1. Why is GET considered safe but still allowed to have side effects like logging?

Safe does not mean “nothing at all happens on the server.” It means the client is not asking for a meaningful business-state change. Logging, metrics, and tracing can still happen because they are operational side effects, not the primary domain action.

In interviews, I would say the important distinction is user intent. If the request is supposed to read data, then analytics or access logs do not make the method unsafe. Charging a card or deleting a record would.

2. If DELETE is idempotent, why can the second request return 404 instead of 204?

Idempotency is about the repeated request not creating additional intended side effects. It is not a promise that the response payload or status code must always be identical.

The first DELETE may remove the resource and return 204. A second DELETE can reasonably return 404 because the resource is already gone. The system still converged to the same end state: resource absent.

3. When would you choose PUT over PATCH?

I choose PUT when the client can send the full desired representation and the API contract wants replacement semantics. This is common in admin systems or internal APIs where the caller owns the whole document shape.

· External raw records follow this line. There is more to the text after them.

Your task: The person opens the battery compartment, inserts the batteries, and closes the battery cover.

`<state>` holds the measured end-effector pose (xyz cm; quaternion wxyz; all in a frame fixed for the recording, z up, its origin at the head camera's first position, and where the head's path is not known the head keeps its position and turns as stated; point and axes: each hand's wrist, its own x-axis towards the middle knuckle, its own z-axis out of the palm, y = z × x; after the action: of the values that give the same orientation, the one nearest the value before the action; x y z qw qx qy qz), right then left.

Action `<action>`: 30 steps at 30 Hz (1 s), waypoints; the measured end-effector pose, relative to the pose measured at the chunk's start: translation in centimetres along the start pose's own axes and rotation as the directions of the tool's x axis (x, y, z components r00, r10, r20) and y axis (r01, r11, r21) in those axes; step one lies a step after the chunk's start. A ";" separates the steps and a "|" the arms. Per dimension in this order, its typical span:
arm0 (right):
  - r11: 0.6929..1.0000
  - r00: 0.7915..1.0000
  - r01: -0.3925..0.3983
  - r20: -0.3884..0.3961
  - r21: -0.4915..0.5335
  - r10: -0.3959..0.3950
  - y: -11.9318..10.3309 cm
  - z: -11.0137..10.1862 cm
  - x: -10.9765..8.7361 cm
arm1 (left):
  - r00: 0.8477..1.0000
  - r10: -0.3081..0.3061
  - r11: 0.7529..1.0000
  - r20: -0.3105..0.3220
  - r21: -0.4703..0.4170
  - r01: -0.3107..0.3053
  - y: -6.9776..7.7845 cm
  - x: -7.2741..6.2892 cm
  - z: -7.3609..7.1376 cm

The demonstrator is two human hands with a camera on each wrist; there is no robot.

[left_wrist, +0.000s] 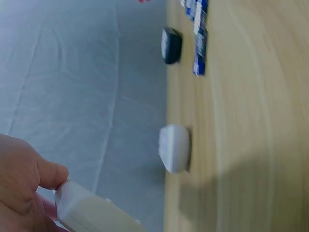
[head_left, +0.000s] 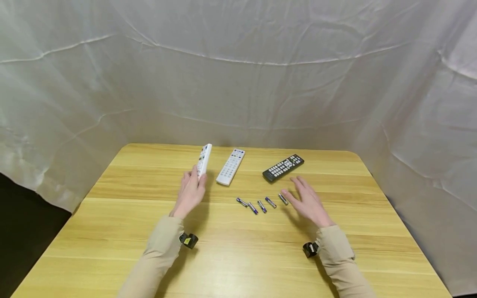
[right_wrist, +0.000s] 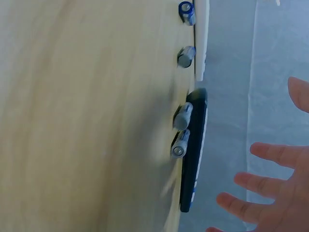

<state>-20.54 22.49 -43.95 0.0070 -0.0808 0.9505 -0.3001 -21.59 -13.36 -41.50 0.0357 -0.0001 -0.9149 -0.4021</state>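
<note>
L hand (head_left: 191, 192) grips the near end of a slim white plastic remote w/ pale keys (head_left: 203, 160), tilted up off the bench (head_left: 231, 256); prob. held there b/c it leaves most of the keypad uncovered. R hand (head_left: 307, 203) holds nothing, fingers spread, hovering near the end of 5 small blue-and-silver cylindrical batteries (head_left: 262, 207). They lie in a loose row btwn both hands, likely for easy reach. 2nd long white plastic remote (head_left: 231, 167) & black plastic remote w/ white keys (head_left: 283, 168) lie behind, keys up, prob. parked clear of the batteries.
</note>
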 end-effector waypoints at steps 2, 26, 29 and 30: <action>1.000 1.000 0.004 0.000 0.008 -0.004 -0.3 0.0 0.0 | 1.000 0.009 0.999 0.012 -0.031 -0.009 0.4 -0.3 0.0; 0.996 0.997 0.078 -0.020 0.035 -0.077 -2.3 0.0 -0.4 | 0.992 0.087 0.935 0.089 -0.352 -0.051 2.2 -1.8 -0.6; 0.996 0.996 0.083 -0.021 0.039 -0.082 -2.4 0.0 -0.5 | 0.990 0.095 0.920 0.104 -0.388 -0.047 2.2 -1.9 -0.6; 0.996 0.996 0.083 -0.023 0.042 -0.082 -2.4 0.0 -0.5 | 0.990 0.096 0.916 0.107 -0.398 -0.046 2.2 -1.9 -0.6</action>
<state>-19.71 20.64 -42.55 -0.0136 -0.1168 0.9396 -0.3214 -19.53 -12.28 -39.56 -0.0076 -0.0655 -0.8151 -0.5756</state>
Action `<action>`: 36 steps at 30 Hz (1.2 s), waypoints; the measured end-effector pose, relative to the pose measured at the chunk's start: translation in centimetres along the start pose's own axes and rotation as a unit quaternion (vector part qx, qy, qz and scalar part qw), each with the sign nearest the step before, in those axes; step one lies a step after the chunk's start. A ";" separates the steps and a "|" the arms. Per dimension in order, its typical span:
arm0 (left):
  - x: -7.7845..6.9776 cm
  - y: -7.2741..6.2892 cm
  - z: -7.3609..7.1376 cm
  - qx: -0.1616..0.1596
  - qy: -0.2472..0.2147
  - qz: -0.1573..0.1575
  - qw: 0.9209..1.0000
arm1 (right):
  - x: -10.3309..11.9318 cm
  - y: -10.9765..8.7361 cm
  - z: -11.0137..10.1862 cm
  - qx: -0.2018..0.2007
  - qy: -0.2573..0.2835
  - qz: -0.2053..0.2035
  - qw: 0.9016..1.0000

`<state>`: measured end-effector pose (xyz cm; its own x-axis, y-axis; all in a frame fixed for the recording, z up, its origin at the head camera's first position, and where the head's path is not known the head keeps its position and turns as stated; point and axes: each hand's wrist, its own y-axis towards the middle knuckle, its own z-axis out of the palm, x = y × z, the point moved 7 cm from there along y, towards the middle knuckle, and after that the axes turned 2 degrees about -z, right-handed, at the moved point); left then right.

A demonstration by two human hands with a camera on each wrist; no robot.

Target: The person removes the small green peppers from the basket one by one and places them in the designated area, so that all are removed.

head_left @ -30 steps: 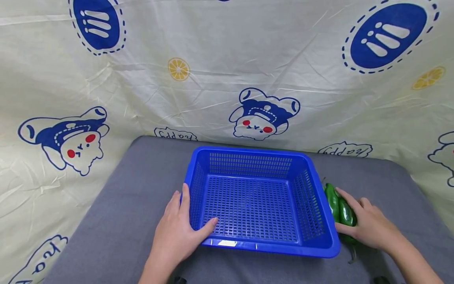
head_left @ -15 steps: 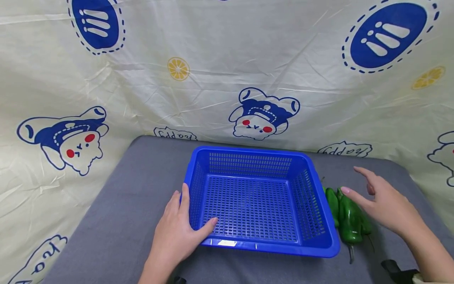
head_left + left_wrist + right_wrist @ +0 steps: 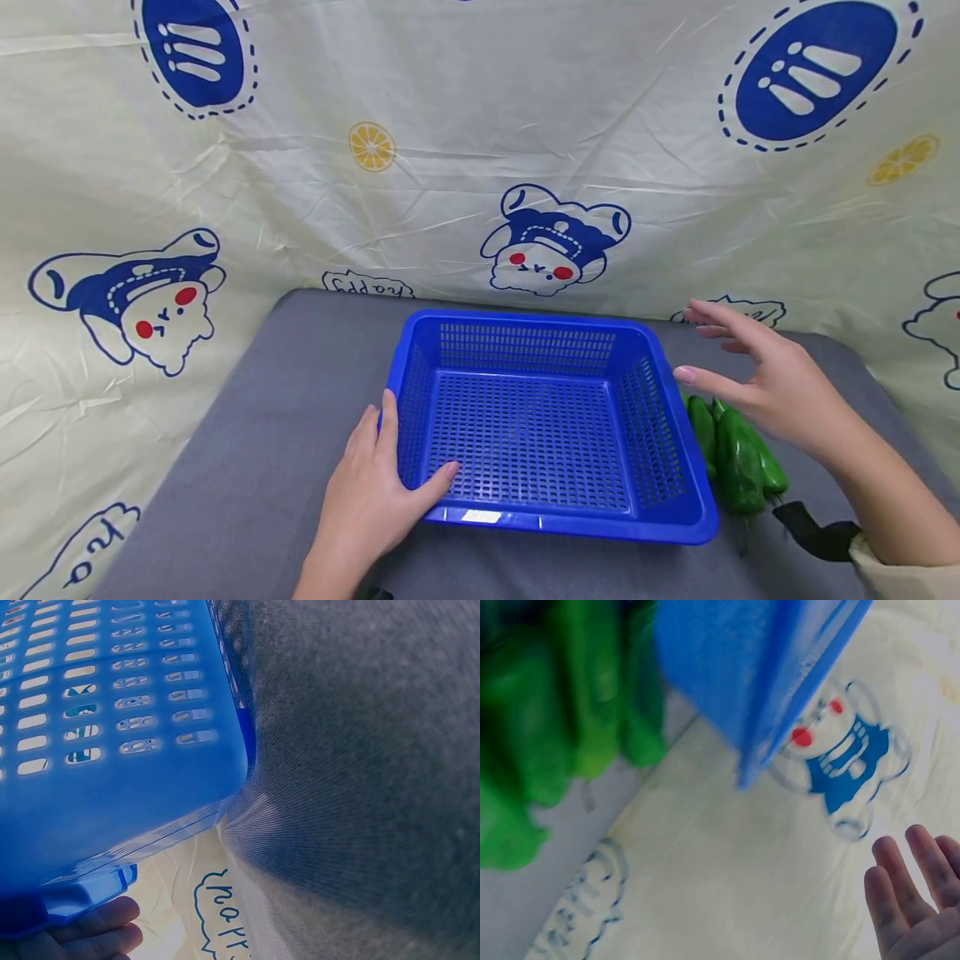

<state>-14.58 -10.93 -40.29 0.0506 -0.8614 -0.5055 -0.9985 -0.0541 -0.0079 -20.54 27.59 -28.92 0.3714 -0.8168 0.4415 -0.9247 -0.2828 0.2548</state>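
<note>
A blue plastic basket (image 3: 600, 527) with slotted walls and floor stands on the grey cloth. My left hand (image 3: 371, 492) grips its near left corner, thumb over the front rim and fingers along the left side. In the left wrist view, fingertips (image 3: 105, 922) show by the rim of the tilted-looking basket wall (image 3: 112, 795). Several green peppers (image 3: 738, 467) lie against the basket's right side, partly hidden behind it. Over them hovers my right hand (image 3: 780, 400), fingers extended and holding nothing. The right wrist view shows the same hand (image 3: 922, 907) apart from the peppers (image 3: 532, 727).
Grey cloth (image 3: 300, 400) covers the table. Behind and at the sides hangs a cream sheet (image 3: 435, 225) printed with cartoon figures and orange slices. A black band-like piece (image 3: 817, 532) sticks out by the right sleeve (image 3: 907, 575).
My right hand has let go of the peppers, lifted off them and moved back toward the basket's far right corner. The peppers have spread slightly rightward. My left hand stays on the basket.
</note>
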 end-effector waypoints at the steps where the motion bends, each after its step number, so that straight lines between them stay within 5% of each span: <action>1: 0.0 0.0 0.0 -0.001 0.000 0.000 1.000 | 0.8 0.3 0.2 0.008 0.004 -0.015 1.000; 8: 0.0 -0.1 -0.1 -0.002 0.001 -0.002 1.000 | 5.3 2.0 2.5 0.109 0.009 -0.039 0.993; 20: -0.1 -0.1 -0.2 -0.003 0.004 -0.002 1.000 | 9.3 2.8 8.8 0.248 -0.026 -0.109 0.962; 26: -0.1 0.0 -0.2 -0.003 0.008 -0.005 1.000 | 10.5 2.6 11.8 0.304 -0.021 -0.149 0.941; 36: 0.0 0.0 0.0 0.000 0.008 -0.005 1.000 | 11.2 1.7 16.3 0.421 -0.004 -0.118 0.900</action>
<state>-14.56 -10.98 -40.28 0.0617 -0.8684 -0.4921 -0.9979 -0.0638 -0.0125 -19.30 9.72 -37.59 0.5675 -0.6872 0.4535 -0.5575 -0.7261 -0.4025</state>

I choose PATCH when clients change only a subset of fields, especially mobile or browser clients that should not risk overwriting unrelated data. The trade-off is that PATCH requires more careful merge and validation logic.

4. Why should payment creation usually use POST plus an idempotency key?

Payment creation is not naturally idempotent because each successful request can create a new financial side effect. But network retries are unavoidable, so you need an application-level mechanism to recognize that a retried request is the same logical operation.

An idempotency key does that. The first request establishes the result, and later retries with the same key return the original result instead of charging twice. Stripe is a good real-world example of this pattern.

5. Is using POST /orders/{id}/cancel bad API design?

Not automatically. Pure CRUD modeling is a good default, but real business flows include actions like cancel, approve, retry, and refund. If cancel is a domain action with rules, side effects, and audit requirements, an action endpoint can be cleaner than pretending it is just a generic field update.

The real standard is consistency. If a system uses action endpoints, it should do so deliberately and document the rules clearly.

6. What breaks when a team uses POST for reads and writes indiscriminately?

You lose the benefits of standard HTTP semantics. Caches cannot help as much, retries become harder to reason about, SDKs become more confusing, and observability data becomes noisier because all intents look the same at the protocol level.

The short-term gain is convenience. The long-term cost is a backend that constantly needs custom explanations.

Conclusion

HTTP methods are not minor syntax choices. They are the contract that tells clients, servers, and infrastructure what kind of operation is happening. If you pick the right method, your API becomes easier to cache, retry, monitor, document, and evolve.

For beginners, the most important upgrade is simple: stop thinking of methods as controller names and start thinking of them as protocol-level semantics. Once that clicks, API design becomes much more predictable.

References

  1. MDN: HTTP Request Methods
    https://developer.mozilla.org/en-US/docs/Web/HTTP/Methods
  2. RFC 9110 - HTTP Semantics
    https://www.rfc-editor.org/rfc/rfc9110
  3. MDN: HTTP Response Status Codes
    https://developer.mozilla.org/en-US/docs/Web/HTTP/Reference/Status
  4. Stripe Docs: Idempotent Requests
    https://docs.stripe.com/api/idempotent_requests

YouTube Videos

No videos included for this post. The references above are the primary sources.